◆ Work order: Pictures aside, repeat the listing below exactly.

◆ The data:
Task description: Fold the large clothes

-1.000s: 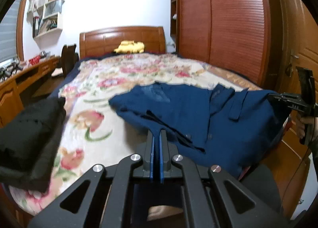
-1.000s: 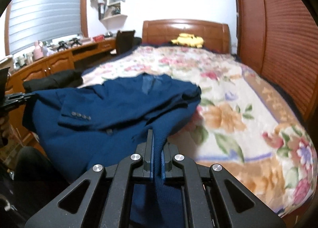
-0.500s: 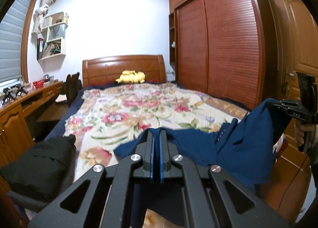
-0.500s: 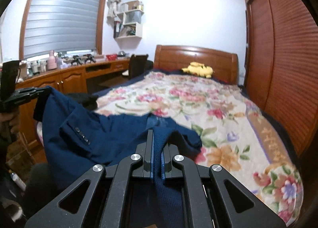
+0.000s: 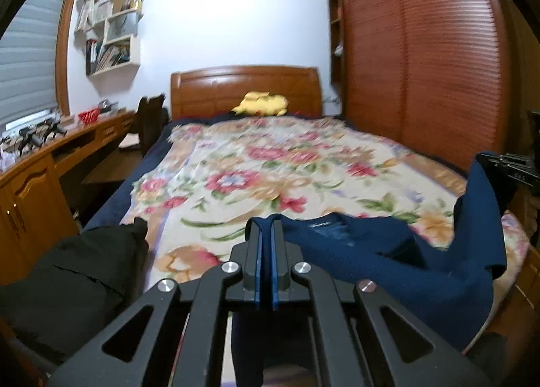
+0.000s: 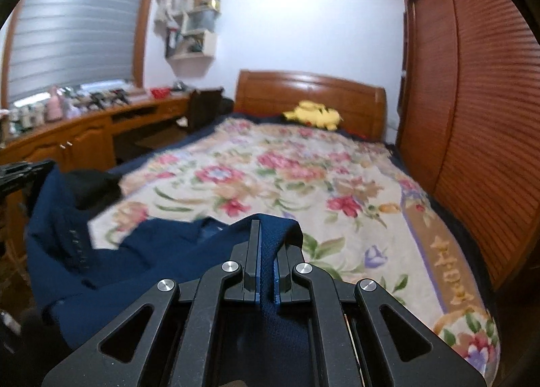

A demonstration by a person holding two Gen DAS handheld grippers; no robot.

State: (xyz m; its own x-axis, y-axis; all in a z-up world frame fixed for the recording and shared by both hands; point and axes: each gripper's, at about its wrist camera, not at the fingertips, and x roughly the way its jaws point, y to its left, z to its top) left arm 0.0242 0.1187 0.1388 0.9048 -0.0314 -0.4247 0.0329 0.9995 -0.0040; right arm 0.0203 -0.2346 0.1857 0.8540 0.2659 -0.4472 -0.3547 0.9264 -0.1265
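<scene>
A navy blue jacket lies over a cream bedspread patterned with pink and red flowers. Reddish-brown wooden headboard, yellow plush toy, black folded garment.

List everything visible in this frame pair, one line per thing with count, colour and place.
Jacket: one, navy blue, hanging between both grippers over the foot of the bed.
Bedspread: one, cream floral, covering the bed.
Headboard: one, reddish wood, far end of the bed.
Plush toy: one, yellow, by the headboard.
Black garment: one, black, bed's left near corner.
Wardrobe: one, red-brown slatted doors, right of the bed.
Desk: one, orange-brown wood, under the window.
Wall shelves: one set, white, left wall.
Left gripper: black, shut on jacket.
Right gripper: black, shut on jacket.
</scene>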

◆ Exercise result:
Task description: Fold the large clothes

-1.000s: 
-1.000s: 
-0.500s: 
-0.500s: 
+0.000s: 
+0.000s: 

A demonstration by a person holding two Gen DAS handheld grippers; no robot.

State: (xyz m; its own x-axis, y-axis; all in a z-up world frame fixed for the recording and shared by both hands; point and axes: each gripper's, at about its wrist camera, not at the fingertips, and x roughly the way its jaws point, y to its left, z to its top) left arm 0.0242 0.1187 0.1388 0.9048 -0.0314 -0.4247 0.0329 0.9995 -0.0040; right arm 0.0203 -0.2346 0.1857 0.8540 0.2659 -0.4472 -0.3547 0.9264 -0.1265
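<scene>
A navy blue jacket lies over a cream bedspread patterned with pink and red flowers. Reddish-brown wooden headboard, yellow plush toy, black folded garment.

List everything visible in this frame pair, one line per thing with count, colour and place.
Jacket: one, navy blue, hanging between both grippers over the foot of the bed.
Bedspread: one, cream floral, covering the bed.
Headboard: one, reddish wood, far end of the bed.
Plush toy: one, yellow, by the headboard.
Black garment: one, black, bed's left near corner.
Wardrobe: one, red-brown slatted doors, right of the bed.
Desk: one, orange-brown wood, under the window.
Wall shelves: one set, white, left wall.
Left gripper: black, shut on jacket.
Right gripper: black, shut on jacket.
</scene>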

No more is needed for this exercise.